Ia juga menuturkan, jarak antara kebun yang dirusak dengan rumah warga sangat dekat, membuat masyarakat tidak bisa tidur tenang setiap malam.

BACA JUGA: Motor Hasil Curas Ditemukan, Polsek Lintang Kanan Kembalikan ke Pemilik

“Jangankan kebun, kami warga pun dak tenang malam-malam. Dekat nian dengan rumah. Tolong pak, ini tanaman pribadi. Kalau kerugian cak ini siapo yang nak tanggung jawab?” keluhnya.

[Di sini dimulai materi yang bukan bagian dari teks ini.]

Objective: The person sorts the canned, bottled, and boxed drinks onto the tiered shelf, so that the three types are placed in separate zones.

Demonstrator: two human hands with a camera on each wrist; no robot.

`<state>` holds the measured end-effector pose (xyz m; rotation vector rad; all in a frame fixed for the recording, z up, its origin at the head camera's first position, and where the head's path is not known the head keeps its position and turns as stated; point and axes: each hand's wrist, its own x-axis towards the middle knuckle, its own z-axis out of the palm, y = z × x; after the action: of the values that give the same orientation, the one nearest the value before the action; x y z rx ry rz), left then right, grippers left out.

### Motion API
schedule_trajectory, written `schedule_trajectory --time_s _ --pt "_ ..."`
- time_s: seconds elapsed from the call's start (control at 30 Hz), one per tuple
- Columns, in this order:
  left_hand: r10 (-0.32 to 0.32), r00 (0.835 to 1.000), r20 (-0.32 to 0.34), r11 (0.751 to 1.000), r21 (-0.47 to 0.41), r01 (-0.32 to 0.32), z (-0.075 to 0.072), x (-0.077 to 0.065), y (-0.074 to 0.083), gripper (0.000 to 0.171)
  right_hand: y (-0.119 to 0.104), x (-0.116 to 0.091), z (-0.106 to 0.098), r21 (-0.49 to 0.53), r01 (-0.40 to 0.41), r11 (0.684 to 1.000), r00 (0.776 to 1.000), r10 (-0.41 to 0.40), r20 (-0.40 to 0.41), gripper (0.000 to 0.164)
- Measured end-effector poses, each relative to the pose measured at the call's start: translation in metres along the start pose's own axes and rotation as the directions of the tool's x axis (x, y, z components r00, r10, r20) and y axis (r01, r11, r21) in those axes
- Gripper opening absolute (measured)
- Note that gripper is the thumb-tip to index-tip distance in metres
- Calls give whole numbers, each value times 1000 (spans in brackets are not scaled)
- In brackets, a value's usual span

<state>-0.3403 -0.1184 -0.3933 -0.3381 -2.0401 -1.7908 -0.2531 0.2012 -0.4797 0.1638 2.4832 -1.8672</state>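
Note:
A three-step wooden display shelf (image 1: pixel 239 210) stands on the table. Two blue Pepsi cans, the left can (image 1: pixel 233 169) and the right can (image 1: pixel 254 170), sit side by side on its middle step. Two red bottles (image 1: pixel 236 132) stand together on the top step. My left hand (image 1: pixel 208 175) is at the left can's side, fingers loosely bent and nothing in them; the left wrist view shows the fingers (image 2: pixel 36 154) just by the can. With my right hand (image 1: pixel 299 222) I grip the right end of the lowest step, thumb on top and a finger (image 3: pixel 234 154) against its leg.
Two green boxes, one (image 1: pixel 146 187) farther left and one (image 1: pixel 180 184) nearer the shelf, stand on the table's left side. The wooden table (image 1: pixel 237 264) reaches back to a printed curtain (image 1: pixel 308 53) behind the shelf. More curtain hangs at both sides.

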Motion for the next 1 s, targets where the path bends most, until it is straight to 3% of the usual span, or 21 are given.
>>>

Unggahan itu sontak menarik simpati warganet.

Banyak komentar mendesak agar pemerintah daerah dan Balai Konservasi Sumber Daya Alam (BKSDA) segera turun tangan mengatasi gangguan satwa liar tersebut.

Warga menyebut, laporan sebelumnya ke pihak berwenang belum membuahkan hasil nyata.

“Kalo laporan cuma disuruh sabar, gek ditangkap cuma kalo disuruh sabar teruss, abis pak kebon tanaman kami,” lanjut tulisan dalam unggahan itu.

No More Posts Available.

No more pages to load.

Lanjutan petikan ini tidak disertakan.